The spelling follows the quoted text edition, p. 334, 21. Zvo

Nostalgia.

The stars seemed so golden
At the window I stood lonely
And heard from a long way off
A post horn in the quiet land.
The heart burned out of my body
I secretly thought:
Oh who could travel with you
In the glorious summer night!
Two young journeymen left
Past the mountain slope
I heard them sing while walking
Along the quiet area:
From dizzying rock crevices
Where the woods rustle so softly
From sources that from the clefts
Rush into the forest night.
They sang of marble pictures
Of gardens that rise above the rock
Run wild in dusky arbors,
Palaces in the moonlight,
Where the girls listen at the window
When the loud sound awakens
And the fountains rustle sleepily
In the glorious summer night. -

interpretation

  • In his very detailed discussion, Seidlin goes into the meter in several places. Furthermore, the moderate change in lighting of the scenery - from gloomy forest night to dusky arbors to full moonlight is discussed. The poem falls into three parts - an Es poem (verse 1), an I poem (verses 2 to 8) and a she poem (verses 9 to 24).
  • Adorno places longing at the center of his Eichendorff interpretation: "This poem, immortal like only one made by a human hand, hardly contains a feature that cannot be reckoned with what is derived and secondary, but each of these features changes in character through contact with the next . [...] Longing flows into itself as its own goal, just as, in its infinity, the transcendence over everything determined, the longing experiences their own condition; just as love is always as much for love as it is for the beloved. "
  • Frühwald draws a parallel to Goethe's Do you know the land where the lemons bloom . In addition, the praise for Italy, the home of art, is reminiscent of the pouring out of the heart . Fiametta, the singer of the text quoted above, sings the song of poetry in a nightingale-colored voice.
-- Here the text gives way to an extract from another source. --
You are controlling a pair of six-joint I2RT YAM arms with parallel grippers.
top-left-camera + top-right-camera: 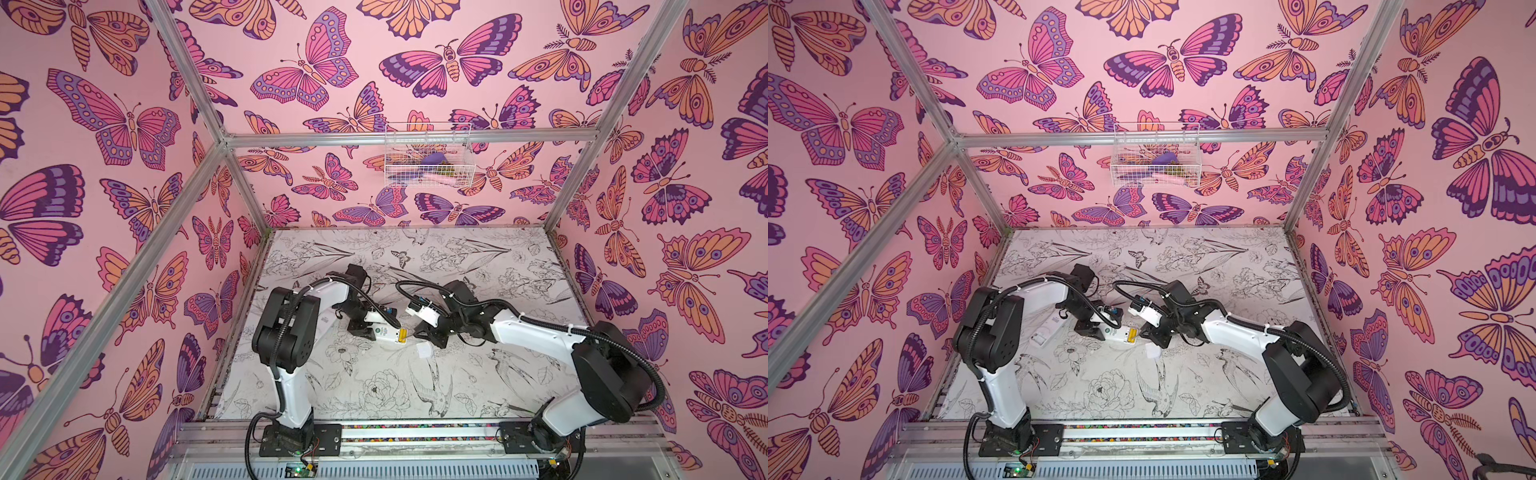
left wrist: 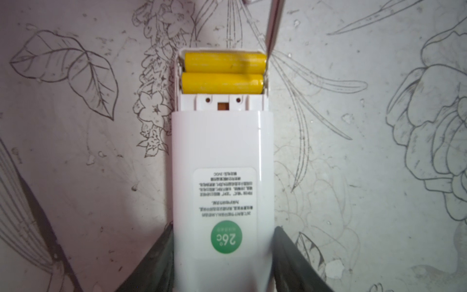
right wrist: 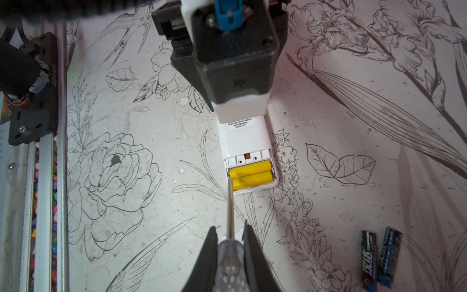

The song arises in a fulfilled moment from the view of memory and the present. The song is the movement of the heart itself. Those who sing such a song, say all of Eichendorff's art.
  • Freund: The dream of the metaphysical journey into the golden realm of the stars is over. The poetic person stands lonely at the window at home, "unable to leave his narrowness".

literature

  • Helmut Motekat: Maturity and aftertaste of romantic world abundance. Reflections on Joseph von Eichendorff's poem 'Sehnsucht'. Pp. 97–103 in: Blätter für Deutschlehrer 4 (1956/57)
  • Oskar Seidlin : Joseph von Eichendorff. Nostalgia. P. 102–108 in: Karl Hotz (ed.): Poems from seven centuries. Interpretations. 311 pages. CC Buchner, Bamberg 1990 (2nd edition). Taken from: Oskar Seidlin: Experiments on Eichendorff . S. 54. Vandenhoeck & Ruprecht, Göttingen 1985
  • Theodor W. Adorno : In memory of Eichendorff . Lecture 1957. In: Th. W. Adorno: Notes on Literature I. Suhrkamp, ​​BS 47, Frankfurt am Main 1958, new edition 1969, pp. 105–145.
  • Wolfgang Frühwald : Poetry and the poetic person. To Eichendorff's poem 'Sehnsucht'. S. 380–393 in: Wulf Segebrecht (Ed.): Poems and interpretations. Volume 3. Classic and Romantic. Reclam UB 7892, Stuttgart 1984 (1994 edition). 464 pages, ISBN 3-15-007892-X
  • Winfried Freund : German poetry. Interpretations from the baroque to the present. 224 pages. Wilhelm Fink Verlag, Munich 1990, ISBN 3-7705-2649-X
  • Horst Joachim Frank: Handbook of the German strophic forms . Francke Tübingen 1993 (2nd edition). 885 pages. ISBN 3-7720-2221-9

Quoted text edition

  • Poets and their journeymen. Novella. Pp. 105–353 in Brigitte Schillbach (ed.), Hartwig Schultz (ed.): Poets and their journeymen. Stories II. In Wolfgang Frühwald (Ed.), Brigitte Schillbach (Ed.), Hartwig Schultz (Ed.): Joseph von Eichendorff. Works in five volumes. Volume 3. 904 pages. Linen. Deutscher Klassiker Verlag, Frankfurt am Main 1993 (1st edition), ISBN 3-618-60130-1

Web links

Wikisource: Sehnsucht  - Sources and full texts

Individual evidence

  1. Schillbach and Schultz, p. 334, 21. Zvo
  2. ^ Frank, p. 573
  3. ^ Frank, p. 577, 10th Zvu
  4. Seidlin, p. 104, 9th Zvu; P. 107, 18.Zvo to p. 108 below
  5. Seidlin, p. 105 below
  6. Seidlin, p. 106 below
  7. Adorno, p. 131; 132 f.
  8. Freund, pp. 74-81
  9. ^ The first edition was published by Hanser in Munich.